Write out a word-for-word repetition of the lines that come before the line containing "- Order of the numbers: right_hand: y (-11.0" in the listing below, along with that line itself, omitting pictures.
◇ ◇ ◇ ◇ ◇
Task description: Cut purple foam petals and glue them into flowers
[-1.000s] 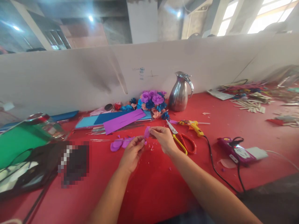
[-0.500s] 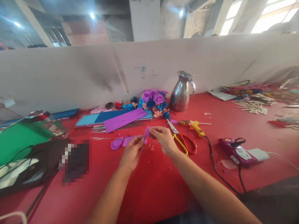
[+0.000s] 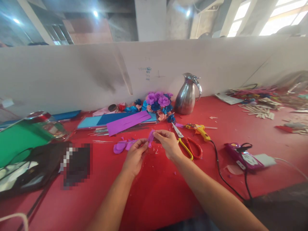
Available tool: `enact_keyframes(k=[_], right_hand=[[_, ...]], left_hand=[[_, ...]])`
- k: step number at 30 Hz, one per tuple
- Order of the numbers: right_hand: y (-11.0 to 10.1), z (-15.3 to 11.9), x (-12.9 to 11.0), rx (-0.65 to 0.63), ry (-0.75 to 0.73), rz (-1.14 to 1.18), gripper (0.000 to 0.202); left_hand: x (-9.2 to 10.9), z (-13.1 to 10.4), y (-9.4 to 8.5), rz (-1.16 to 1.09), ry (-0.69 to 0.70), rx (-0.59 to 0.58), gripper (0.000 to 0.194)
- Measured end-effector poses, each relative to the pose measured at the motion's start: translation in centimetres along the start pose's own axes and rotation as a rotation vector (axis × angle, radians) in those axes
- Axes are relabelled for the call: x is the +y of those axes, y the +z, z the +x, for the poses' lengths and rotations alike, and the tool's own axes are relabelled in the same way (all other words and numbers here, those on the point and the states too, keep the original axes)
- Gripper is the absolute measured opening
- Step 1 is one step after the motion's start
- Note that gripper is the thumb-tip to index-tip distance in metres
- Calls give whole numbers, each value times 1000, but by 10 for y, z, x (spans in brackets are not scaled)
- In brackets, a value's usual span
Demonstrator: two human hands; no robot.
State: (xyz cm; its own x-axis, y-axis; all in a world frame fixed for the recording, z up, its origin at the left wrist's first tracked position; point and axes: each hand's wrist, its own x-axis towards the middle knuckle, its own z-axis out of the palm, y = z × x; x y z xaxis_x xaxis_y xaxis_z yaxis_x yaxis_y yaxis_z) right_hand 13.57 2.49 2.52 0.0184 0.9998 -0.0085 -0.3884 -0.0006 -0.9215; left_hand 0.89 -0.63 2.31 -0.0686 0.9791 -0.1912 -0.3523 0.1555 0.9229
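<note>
Between my two hands is a small piece of purple paper [image 3: 150,137], pinched from both sides above the red table [image 3: 154,199]. The fingers of my left hand [image 3: 136,155] close on its left side, and my right hand [image 3: 167,142] grips its upper right edge. Cut purple petals [image 3: 120,147] lie just left of my left hand. A purple paper strip [image 3: 128,123] rests on blue sheets behind them. Scissors with red and yellow handles [image 3: 190,148] lie to the right of my right hand.
Behind my hands are paper flowers [image 3: 157,102] and a steel jug [image 3: 186,96]. A yellow glue gun [image 3: 203,132] and a magenta power box [image 3: 244,157] with cables lie right. At left are a glass jar [image 3: 51,125] and a dark bag [image 3: 45,160].
The purple piece looks narrower and more upright between my fingers. Both hands stay in nearly the same place.
</note>
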Motion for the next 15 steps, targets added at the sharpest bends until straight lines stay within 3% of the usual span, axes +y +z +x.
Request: enact_keyframes(k=[15], right_hand=[[1,-2,0,-10,-7,-2,19]], left_hand=[[1,-1,1,2,-11,7,36]])
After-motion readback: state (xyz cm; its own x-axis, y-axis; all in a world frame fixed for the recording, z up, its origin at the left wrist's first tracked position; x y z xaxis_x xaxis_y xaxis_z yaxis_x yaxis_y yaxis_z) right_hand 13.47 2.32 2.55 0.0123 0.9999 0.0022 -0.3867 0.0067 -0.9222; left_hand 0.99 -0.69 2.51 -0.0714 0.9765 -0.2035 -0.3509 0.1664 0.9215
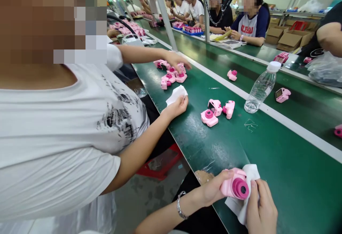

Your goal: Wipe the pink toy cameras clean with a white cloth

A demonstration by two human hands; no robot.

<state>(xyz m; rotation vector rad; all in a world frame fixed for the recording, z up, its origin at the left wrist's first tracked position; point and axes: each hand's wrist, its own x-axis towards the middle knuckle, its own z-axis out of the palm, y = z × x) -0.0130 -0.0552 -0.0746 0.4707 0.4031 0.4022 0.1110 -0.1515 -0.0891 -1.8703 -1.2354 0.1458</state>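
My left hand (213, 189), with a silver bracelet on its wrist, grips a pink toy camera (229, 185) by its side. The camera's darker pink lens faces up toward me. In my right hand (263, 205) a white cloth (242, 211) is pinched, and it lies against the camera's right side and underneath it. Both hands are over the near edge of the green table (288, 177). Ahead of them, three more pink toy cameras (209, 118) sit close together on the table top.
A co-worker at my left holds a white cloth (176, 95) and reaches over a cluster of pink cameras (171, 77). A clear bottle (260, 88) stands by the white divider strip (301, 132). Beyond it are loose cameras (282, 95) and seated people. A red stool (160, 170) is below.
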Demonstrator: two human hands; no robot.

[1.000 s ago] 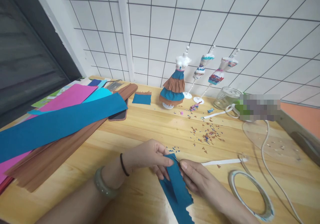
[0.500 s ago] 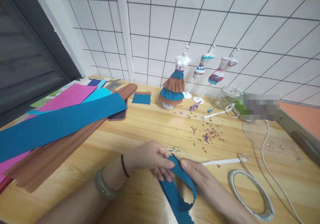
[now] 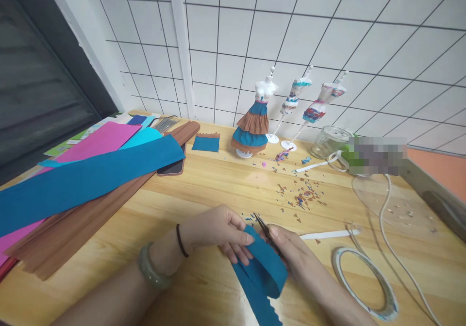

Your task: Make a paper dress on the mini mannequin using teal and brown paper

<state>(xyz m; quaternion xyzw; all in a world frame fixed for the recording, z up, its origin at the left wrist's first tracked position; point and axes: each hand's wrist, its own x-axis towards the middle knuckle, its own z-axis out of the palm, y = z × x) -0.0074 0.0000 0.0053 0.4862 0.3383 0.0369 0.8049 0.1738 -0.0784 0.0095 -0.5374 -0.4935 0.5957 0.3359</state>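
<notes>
the blue cloth strip (image 3: 267,257) is up in both hands over the near part of the table (image 3: 174,282), curled into a loop, its lower tail with the notched edge cut off below where i can see. at its 10 o'clock the left hand (image 3: 226,230) has the strip's upper end nipped between thumb and fingers; some of that end is hidden under the thumb. at 2 o'clock the right hand (image 3: 291,249) is closed round dark scissors (image 3: 265,229), points aimed towards 11; the handles are lost in the palm, and i can't tell whether the blades touch the cloth.

just past the strip at 12 lie blue snippets (image 3: 249,218), partly hidden by it. brown scraps (image 3: 306,195) are strewn at 1 o'clock, too small to count. at 2 a white ribbon (image 3: 331,234) slips out of sight behind the right hand, and at 3 lies a roll of tape (image 3: 393,304).

farther off at 12 stands a dummy (image 3: 251,122) in a tiered blue and brown skirt. towards 1 are two more dummies and a glass jar (image 3: 327,144); beyond it, something green (image 3: 351,157) is mostly blurred out. at 10 a long blue cloth (image 3: 91,180) covers part of a phone (image 3: 172,168), its far end out of view.
</notes>
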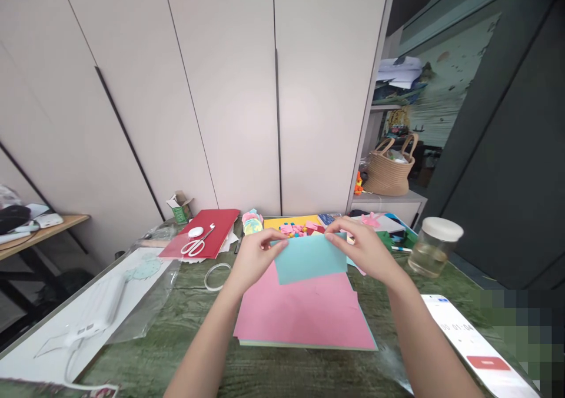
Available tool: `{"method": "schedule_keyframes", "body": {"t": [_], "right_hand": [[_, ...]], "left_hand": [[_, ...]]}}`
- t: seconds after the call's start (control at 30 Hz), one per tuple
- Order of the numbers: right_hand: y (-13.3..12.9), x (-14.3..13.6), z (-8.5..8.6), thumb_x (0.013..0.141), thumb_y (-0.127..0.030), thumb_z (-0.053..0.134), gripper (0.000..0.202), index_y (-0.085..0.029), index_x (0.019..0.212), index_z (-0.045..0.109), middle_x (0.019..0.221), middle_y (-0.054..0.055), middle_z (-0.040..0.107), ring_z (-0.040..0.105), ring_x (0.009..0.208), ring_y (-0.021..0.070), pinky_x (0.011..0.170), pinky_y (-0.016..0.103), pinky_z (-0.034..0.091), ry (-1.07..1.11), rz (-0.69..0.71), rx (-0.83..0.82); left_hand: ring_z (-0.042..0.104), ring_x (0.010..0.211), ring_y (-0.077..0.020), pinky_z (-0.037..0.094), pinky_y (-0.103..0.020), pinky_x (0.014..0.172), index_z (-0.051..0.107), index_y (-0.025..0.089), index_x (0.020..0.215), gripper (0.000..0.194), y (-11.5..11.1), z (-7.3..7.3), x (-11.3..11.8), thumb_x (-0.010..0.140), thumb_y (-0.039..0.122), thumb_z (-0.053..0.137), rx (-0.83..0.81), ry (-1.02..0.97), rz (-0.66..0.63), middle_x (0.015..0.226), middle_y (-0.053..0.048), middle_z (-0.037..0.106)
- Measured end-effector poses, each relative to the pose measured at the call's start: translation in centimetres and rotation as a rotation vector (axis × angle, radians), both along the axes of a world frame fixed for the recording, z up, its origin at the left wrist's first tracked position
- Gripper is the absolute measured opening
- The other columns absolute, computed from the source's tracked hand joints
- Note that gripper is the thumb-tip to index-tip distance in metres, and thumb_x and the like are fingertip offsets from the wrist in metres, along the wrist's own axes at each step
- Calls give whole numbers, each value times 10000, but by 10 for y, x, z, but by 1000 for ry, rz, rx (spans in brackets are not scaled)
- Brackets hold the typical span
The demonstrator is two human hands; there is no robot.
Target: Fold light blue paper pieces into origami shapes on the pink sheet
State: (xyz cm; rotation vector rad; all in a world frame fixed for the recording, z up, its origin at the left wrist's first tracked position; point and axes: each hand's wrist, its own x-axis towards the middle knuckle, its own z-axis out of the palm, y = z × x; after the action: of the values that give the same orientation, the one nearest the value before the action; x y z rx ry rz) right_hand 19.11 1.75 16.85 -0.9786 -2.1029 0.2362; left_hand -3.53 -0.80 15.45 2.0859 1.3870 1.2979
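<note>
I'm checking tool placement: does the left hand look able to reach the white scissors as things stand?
Probably, if freed: the left hand pinches the blue sheet, but the white scissors lie uncovered on the red paper to that hand's left.

Forearms [210,334] slant inward — left fingers [274,234] and right fingers [339,226] both pinched.

A clear round jar [428,261] with a white lid [442,228] stands on the green counter [176,342]. Near it lies a flat white phone [472,344] with a red button [488,362] showing. Farther back, a tan woven bag [388,173] sits on a grey shelf [392,198]. A long white power strip [99,308] lies on the left side. Tall pale cupboard doors [225,92] stand behind the counter.
</note>
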Motion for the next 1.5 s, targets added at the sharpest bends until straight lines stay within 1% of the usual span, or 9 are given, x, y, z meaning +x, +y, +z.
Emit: {"method": "schedule_keyframes", "body": {"t": [0.17,0.3,0.43,0.63,0.87,1.1,1.33,1.4,1.5], "right_hand": [[-2,-8,-2,788,-230,439,130,-219,741,559,776,9,601,504,770,166,731,320,356,-69,13,67],[-6,-23,-8,782,-219,455,122,-231,760,574,777,17,609,496,806,181,775,355,334,-134,70,119],[-8,-34,-14,779,-205,452,113,-226,761,561,765,18,598,490,803,178,779,352,331,-131,87,133],[-7,-34,-16,751,-176,478,78,-212,713,535,706,-9,577,491,753,147,782,327,331,-152,88,116],[-8,-23,-7,729,-148,471,100,-211,677,529,684,-16,577,497,715,144,779,332,333,-145,115,93],[6,5,-4,711,-163,462,111,-210,648,541,688,-7,579,498,703,157,693,306,352,-140,32,56],[21,33,-6,701,-212,479,85,-208,638,536,647,-3,572,497,665,175,663,321,353,-120,-269,121],[15,30,-2,753,-237,446,121,-215,714,558,744,10,599,512,727,178,662,311,366,-72,-217,103],[6,17,1,779,-299,456,150,-231,816,584,860,24,614,517,819,188,702,315,383,-58,-45,56]], "left_hand": [[549,673,-121,396,-228,626,622,211,756,172,2,-6,6,765,284,466,61,100,50,776,12,645],[554,717,-123,394,-217,651,615,224,775,140,-1,-8,13,763,237,477,84,210,-2,787,16,640],[551,688,-123,389,-219,643,608,224,804,156,-5,-10,21,777,257,458,106,312,26,763,5,631],[545,676,-113,376,-212,644,583,230,801,128,-8,-10,24,772,226,458,120,351,-11,752,25,624],[542,718,-126,375,-222,654,559,212,786,149,-10,-3,17,797,229,411,132,314,-44,767,6,618],[538,738,-129,372,-210,603,567,213,795,196,-10,6,-3,806,290,387,124,227,35,817,2,619],[515,664,-112,356,-217,604,571,206,767,192,-2,4,-8,795,298,404,128,173,104,777,17,619],[504,631,-103,350,-216,593,577,204,753,190,0,2,-5,792,291,413,114,155,85,764,23,621],[509,633,-106,352,-220,579,585,194,750,199,3,-3,0,787,300,421,73,103,35,763,12,624]]}}
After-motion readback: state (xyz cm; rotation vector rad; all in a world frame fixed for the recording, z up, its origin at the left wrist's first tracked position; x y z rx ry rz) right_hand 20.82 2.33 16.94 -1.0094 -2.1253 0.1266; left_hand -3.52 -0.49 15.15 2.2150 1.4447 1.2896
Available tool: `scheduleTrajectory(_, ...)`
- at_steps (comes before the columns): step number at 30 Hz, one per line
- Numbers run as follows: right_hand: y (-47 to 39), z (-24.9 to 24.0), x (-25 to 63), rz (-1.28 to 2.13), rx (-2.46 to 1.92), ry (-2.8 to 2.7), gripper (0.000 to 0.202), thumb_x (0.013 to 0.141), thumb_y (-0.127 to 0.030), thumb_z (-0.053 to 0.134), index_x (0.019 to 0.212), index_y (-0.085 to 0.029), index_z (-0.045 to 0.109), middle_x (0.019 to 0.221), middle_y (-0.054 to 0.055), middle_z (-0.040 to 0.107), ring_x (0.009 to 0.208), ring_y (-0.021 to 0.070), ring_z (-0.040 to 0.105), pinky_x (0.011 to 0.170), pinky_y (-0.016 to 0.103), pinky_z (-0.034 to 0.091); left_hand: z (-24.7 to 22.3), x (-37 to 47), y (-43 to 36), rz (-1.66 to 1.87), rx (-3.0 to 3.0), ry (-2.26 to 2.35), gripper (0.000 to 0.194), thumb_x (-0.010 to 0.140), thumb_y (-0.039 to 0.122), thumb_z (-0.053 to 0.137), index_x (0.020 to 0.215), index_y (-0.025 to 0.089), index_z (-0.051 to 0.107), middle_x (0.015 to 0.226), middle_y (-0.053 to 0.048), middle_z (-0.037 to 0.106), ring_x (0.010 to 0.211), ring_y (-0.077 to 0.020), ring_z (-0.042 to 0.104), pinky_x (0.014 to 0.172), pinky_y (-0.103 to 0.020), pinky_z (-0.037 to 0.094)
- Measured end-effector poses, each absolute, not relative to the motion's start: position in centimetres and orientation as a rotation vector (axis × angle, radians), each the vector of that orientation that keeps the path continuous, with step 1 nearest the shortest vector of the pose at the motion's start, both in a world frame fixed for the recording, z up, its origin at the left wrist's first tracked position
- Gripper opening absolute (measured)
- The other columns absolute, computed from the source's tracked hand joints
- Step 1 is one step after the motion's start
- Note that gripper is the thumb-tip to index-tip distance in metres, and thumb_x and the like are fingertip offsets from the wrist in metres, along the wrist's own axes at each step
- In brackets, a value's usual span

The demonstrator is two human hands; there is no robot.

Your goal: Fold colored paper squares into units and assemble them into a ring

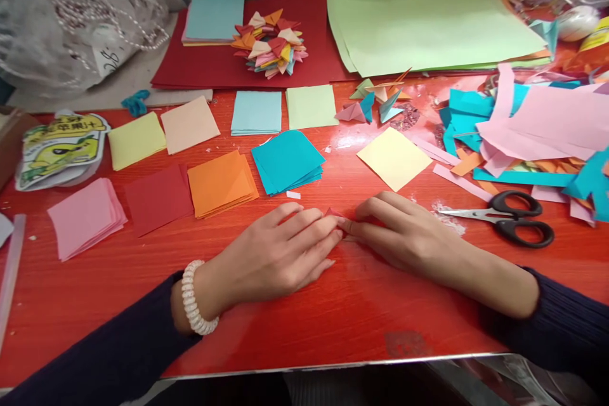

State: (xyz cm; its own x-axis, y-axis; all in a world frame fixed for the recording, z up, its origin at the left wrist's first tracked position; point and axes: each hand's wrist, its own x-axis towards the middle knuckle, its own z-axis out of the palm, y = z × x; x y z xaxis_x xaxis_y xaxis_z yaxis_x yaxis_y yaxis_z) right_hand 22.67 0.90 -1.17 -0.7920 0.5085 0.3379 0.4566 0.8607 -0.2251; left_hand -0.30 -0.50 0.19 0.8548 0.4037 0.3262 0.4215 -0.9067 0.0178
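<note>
A small piece of folded red paper [332, 212] lies at my fingertips in the middle of the table, mostly covered by them. My left hand [280, 250], with a pale coiled band on its wrist, presses it with fingers held together. From the other side, my right hand [409, 231] pinches its edge, thumb and fingers closed. Just beyond my hands are a pale yellow paper square [394, 158], a stack of teal squares [288, 162] and a stack of orange squares [221, 184]. Black-handled scissors [504, 216] rest right of my right hand.
Red squares [159, 200], pink squares [85, 219] and other paper stacks spread leftward. A ring of folded paper pieces [271, 44] sits on dark red sheets [209, 66]. Green sheets [428, 25] lie behind; paper scraps [533, 120] pile up at right. A plastic bag [42, 32] stands back left.
</note>
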Motion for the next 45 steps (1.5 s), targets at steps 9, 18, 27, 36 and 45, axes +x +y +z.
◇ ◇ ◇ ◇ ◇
→ **TASK OUTPUT**
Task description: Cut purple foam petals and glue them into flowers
[-1.000s] 
[-0.500s] 
[+0.000s] 
Available tool: `enact_keyframes(k=[_], right_hand=[[_, ...]], left_hand=[[_, ...]])`
- k: step number at 30 Hz, one per tuple
- Order of the numbers: right_hand: y (-11.0 to 10.1), z (-15.3 to 11.9), x (-12.9 to 11.0), rx (-0.65 to 0.63), ry (-0.75 to 0.73), rz (-1.14 to 1.18), gripper (0.000 to 0.202); left_hand: x (-9.2 to 10.9), z (-13.1 to 10.4), y (-9.4 to 8.5), rz (-1.16 to 1.09), ry (-0.69 to 0.70), rx (-0.59 to 0.58), gripper (0.000 to 0.194)

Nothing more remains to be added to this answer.